Listed records Block Start

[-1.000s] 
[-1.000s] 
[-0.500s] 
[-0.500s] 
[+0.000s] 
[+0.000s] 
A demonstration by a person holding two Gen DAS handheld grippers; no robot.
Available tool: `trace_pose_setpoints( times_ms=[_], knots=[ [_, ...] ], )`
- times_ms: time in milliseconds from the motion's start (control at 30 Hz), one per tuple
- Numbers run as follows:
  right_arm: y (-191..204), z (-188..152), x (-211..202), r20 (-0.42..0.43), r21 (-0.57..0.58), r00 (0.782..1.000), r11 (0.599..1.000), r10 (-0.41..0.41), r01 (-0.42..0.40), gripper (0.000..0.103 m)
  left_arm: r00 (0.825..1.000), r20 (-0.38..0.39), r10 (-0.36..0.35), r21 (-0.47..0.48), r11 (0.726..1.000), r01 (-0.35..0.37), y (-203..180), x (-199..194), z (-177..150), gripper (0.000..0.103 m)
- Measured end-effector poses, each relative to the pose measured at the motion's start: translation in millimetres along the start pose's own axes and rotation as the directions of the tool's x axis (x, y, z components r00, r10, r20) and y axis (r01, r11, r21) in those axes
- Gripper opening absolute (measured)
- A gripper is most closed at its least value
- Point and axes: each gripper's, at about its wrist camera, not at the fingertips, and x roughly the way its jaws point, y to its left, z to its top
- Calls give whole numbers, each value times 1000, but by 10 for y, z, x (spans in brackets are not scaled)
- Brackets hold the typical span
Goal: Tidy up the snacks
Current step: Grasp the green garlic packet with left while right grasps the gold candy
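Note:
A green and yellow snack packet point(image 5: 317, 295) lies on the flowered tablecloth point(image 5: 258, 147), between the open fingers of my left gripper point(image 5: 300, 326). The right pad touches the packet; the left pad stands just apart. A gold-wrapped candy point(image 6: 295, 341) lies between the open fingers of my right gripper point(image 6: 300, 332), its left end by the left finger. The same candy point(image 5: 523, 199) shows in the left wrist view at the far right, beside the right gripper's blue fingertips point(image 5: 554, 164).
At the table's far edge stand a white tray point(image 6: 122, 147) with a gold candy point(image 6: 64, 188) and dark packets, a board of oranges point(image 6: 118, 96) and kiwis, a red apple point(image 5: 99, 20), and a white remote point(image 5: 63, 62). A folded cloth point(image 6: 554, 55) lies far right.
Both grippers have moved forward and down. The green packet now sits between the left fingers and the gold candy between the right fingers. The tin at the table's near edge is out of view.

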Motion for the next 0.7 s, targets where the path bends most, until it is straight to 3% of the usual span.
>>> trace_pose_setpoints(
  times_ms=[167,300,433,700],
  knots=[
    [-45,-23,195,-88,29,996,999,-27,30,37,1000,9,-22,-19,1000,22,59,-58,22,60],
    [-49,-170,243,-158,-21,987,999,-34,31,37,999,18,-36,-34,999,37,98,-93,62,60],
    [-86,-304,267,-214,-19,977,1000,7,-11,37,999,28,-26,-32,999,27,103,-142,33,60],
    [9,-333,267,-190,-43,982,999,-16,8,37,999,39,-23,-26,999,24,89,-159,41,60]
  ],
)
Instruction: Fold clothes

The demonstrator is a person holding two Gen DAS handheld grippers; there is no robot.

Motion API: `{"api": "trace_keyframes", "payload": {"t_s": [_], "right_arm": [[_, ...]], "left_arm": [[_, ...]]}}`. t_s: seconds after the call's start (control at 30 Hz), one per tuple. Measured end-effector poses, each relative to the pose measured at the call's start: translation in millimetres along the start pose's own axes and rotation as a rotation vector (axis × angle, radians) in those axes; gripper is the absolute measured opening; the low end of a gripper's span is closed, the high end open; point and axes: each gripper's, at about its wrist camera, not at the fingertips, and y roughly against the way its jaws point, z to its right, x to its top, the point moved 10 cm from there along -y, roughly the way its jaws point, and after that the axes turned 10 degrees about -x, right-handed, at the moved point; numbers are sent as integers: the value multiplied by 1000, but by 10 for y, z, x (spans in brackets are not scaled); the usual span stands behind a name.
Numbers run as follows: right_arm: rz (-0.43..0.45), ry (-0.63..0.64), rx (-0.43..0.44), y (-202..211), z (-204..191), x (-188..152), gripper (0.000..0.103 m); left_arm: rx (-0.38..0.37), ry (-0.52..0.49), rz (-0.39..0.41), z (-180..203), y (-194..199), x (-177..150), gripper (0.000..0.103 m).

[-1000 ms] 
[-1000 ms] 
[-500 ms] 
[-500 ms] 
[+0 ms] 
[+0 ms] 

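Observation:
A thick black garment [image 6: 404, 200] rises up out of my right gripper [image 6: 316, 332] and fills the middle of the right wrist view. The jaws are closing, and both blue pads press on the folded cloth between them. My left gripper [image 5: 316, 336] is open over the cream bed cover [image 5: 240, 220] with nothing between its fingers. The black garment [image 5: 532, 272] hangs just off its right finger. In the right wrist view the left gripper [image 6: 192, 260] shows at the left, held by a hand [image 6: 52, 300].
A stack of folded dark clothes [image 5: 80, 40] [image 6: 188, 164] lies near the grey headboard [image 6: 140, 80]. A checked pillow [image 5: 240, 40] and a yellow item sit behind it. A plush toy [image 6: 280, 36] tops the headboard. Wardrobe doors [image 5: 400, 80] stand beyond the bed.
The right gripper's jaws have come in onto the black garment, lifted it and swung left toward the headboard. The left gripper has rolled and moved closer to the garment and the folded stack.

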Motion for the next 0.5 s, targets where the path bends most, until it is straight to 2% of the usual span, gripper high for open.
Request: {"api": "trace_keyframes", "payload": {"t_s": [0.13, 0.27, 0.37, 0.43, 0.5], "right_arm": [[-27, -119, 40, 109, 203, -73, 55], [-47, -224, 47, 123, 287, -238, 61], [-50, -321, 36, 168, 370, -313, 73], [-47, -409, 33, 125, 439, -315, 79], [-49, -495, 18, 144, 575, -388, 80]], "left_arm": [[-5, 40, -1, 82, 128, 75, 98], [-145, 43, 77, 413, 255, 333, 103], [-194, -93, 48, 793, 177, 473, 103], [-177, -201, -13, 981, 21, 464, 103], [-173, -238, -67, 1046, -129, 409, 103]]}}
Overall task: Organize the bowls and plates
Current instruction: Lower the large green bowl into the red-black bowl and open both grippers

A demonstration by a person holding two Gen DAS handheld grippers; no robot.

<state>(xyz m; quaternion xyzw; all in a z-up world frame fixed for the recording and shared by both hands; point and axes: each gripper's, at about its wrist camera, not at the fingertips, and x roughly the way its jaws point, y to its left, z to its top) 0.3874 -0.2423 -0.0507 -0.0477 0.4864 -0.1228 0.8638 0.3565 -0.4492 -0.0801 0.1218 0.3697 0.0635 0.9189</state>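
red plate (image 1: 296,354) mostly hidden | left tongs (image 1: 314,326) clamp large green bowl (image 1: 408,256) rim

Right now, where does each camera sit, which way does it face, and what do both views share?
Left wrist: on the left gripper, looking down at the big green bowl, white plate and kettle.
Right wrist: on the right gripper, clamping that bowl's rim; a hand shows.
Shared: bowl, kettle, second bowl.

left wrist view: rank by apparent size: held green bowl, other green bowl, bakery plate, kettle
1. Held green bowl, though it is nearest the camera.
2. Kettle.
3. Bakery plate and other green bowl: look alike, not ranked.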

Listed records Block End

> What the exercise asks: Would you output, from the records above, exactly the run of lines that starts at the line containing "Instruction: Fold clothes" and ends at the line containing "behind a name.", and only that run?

> Answer area:
Instruction: Fold clothes

The demonstrator is a person holding two Gen DAS handheld grippers; there is no robot.

Motion API: `{"api": "trace_keyframes", "payload": {"t_s": [_], "right_arm": [[_, ...]], "left_arm": [[_, ...]]}}`. t_s: seconds after the call's start (control at 30 Hz), one per tuple. Measured end-effector poses, each relative to the pose measured at the call's start: translation in millimetres along the start pose's own axes and rotation as a rotation vector (axis × angle, radians) in those axes; gripper is the absolute measured opening; the low end of a gripper's span is closed, the high end open; point and axes: each gripper's, at about its wrist camera, not at the fingertips, and y roughly against the way its jaws point, z to its right, x to its top, the point moved 10 cm from there along -y, roughly the way its jaws point, and after that the axes turned 10 degrees about -x, right-handed, at the moved point; numbers are sent as integers: the value multiplied by 1000, but by 10 for y, z, x (spans in brackets are not scaled); the usual span stands behind a name.

This exercise requires nothing further.